[Task to carry out]
Start at the line with "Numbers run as" in the records below, stop at the line with "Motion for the", and return every line in that span exactly, the two end lines included.

[Dataset excerpts]
↓↓↓

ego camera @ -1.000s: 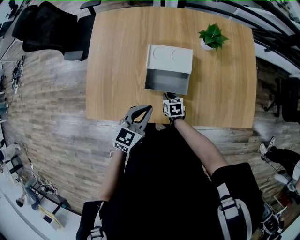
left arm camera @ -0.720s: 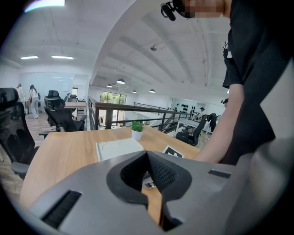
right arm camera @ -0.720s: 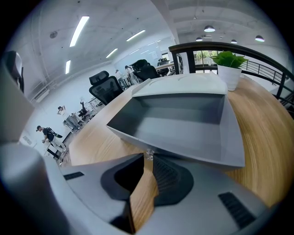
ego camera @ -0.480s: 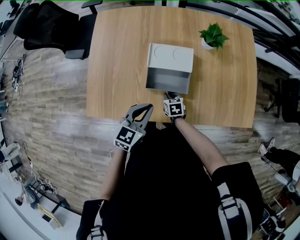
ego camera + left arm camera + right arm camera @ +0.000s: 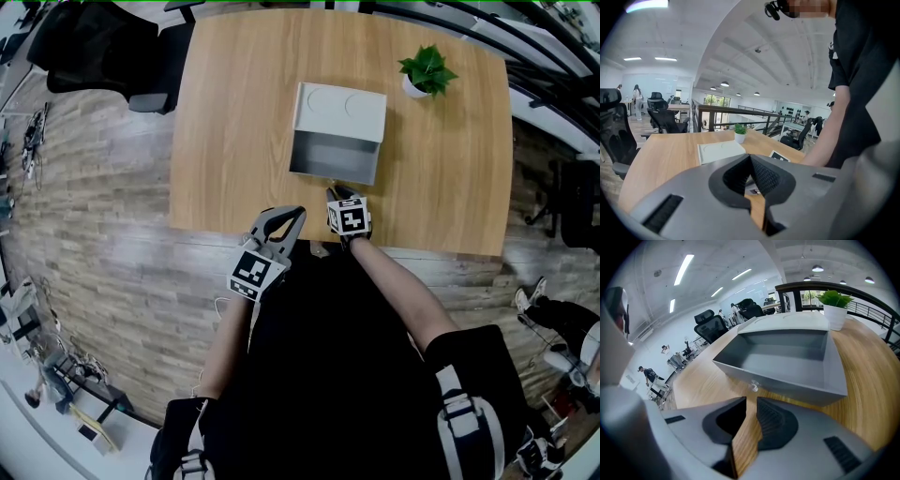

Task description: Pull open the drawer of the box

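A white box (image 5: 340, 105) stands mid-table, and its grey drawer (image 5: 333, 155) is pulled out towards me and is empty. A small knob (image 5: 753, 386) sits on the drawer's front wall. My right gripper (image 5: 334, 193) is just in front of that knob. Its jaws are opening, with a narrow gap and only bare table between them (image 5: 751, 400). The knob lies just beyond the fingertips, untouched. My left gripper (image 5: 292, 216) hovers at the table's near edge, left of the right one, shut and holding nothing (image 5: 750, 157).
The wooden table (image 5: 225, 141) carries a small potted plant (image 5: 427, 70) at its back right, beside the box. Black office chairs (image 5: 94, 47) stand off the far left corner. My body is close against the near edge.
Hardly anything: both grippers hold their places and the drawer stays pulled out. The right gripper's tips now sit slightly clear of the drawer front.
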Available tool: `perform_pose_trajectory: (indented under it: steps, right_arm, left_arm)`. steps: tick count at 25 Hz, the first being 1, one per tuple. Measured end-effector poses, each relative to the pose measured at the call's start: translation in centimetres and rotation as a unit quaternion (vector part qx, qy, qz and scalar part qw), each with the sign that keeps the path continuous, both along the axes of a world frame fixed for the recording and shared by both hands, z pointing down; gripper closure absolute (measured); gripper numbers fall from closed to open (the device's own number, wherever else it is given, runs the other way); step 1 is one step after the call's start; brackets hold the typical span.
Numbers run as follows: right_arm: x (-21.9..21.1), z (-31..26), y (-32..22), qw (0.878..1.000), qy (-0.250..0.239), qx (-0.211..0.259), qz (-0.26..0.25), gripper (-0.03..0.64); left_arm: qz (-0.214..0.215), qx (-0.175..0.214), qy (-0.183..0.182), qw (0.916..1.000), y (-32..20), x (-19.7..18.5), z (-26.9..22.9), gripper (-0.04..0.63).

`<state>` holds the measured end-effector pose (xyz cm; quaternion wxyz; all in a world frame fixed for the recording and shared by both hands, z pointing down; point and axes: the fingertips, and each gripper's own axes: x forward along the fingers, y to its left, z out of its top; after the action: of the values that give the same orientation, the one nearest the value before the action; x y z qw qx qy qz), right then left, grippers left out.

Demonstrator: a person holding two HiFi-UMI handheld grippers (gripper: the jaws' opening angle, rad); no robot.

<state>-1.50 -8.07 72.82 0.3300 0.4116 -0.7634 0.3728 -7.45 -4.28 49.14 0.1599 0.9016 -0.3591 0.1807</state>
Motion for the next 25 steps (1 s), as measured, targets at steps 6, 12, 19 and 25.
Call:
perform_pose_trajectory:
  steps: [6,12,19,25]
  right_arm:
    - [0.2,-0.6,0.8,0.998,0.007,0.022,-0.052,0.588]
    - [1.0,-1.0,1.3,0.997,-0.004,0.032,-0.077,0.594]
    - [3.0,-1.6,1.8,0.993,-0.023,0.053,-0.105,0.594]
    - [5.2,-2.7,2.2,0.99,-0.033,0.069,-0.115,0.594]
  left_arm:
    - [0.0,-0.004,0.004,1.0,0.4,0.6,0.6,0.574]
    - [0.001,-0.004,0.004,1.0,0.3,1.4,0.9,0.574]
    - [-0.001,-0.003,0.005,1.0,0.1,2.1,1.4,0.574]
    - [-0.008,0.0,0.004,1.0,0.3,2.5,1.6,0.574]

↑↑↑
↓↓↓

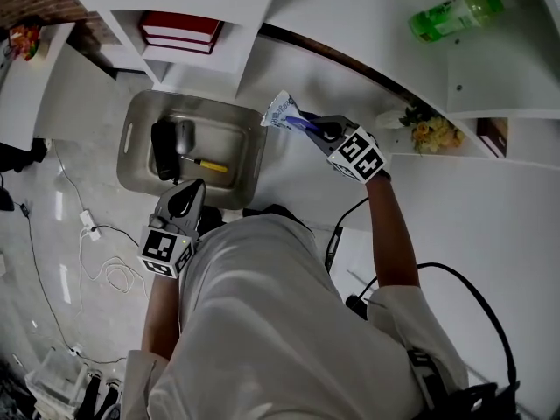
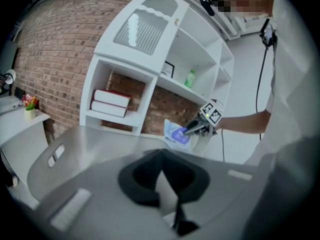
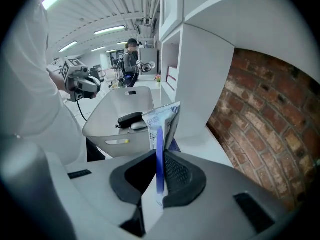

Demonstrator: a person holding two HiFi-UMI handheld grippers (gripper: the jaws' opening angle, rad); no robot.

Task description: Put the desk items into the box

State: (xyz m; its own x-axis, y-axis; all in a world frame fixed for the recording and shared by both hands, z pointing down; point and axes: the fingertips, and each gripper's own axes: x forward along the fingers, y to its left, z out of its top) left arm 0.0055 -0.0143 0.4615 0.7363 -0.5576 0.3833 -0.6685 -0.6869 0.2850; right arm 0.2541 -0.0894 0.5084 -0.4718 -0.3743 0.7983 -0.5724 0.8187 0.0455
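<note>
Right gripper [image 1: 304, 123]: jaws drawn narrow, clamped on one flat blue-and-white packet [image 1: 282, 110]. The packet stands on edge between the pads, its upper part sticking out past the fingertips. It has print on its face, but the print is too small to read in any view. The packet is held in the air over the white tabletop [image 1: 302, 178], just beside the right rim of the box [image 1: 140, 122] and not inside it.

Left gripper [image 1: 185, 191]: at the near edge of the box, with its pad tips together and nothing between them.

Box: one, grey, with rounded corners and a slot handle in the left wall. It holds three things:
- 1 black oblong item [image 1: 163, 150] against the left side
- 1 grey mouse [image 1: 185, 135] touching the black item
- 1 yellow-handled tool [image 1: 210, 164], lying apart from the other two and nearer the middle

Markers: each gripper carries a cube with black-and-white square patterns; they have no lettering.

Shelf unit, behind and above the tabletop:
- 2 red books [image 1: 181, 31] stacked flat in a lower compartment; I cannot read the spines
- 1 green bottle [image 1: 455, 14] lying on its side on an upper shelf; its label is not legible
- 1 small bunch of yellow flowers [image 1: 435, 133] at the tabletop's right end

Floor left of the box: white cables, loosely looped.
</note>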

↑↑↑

[Result for this task]
Numbers run as follows: right_arm: x (-21.9..21.1), z (-31..26), y (-32..22), qw (0.878..1.000), qy (-0.250..0.239), qx (-0.211..0.259), qz (-0.26..0.25), gripper (-0.03..0.64); left_arm: qz (-0.214..0.215), qx (-0.175..0.214), qy (-0.183..0.182), qw (0.916..1.000), y (-32..20), x (-19.7..18.5), z (-26.9..22.9), gripper (-0.04..0.63).

`<state>` holds the measured end-effector pose (xyz cm; quaternion wxyz; all in a world frame fixed for the recording and shared by both hands, z pointing down; point and axes: the fingertips, and each gripper's own axes: x forward along the fingers, y to its left, z out of its top; after the action: of the values that give the same orientation, the one nearest the value before the action; x y z qw qx qy qz), right then left, grippers left out.

Demonstrator: a person holding two HiFi-UMI handheld grippers (gripper: the jaws' opening angle, rad); no robot.

<state>-1.50 -8.07 72.82 0.3300 0.4116 -0.7634 0.3728 -7.45 -4.28 49.14 0.1599 0.9016 -0.3591 0.1807</state>
Motion for the next 25 steps (1 s), as measured, targets at steps 6, 12, 19 and 25.

The requested output has been fully supplied.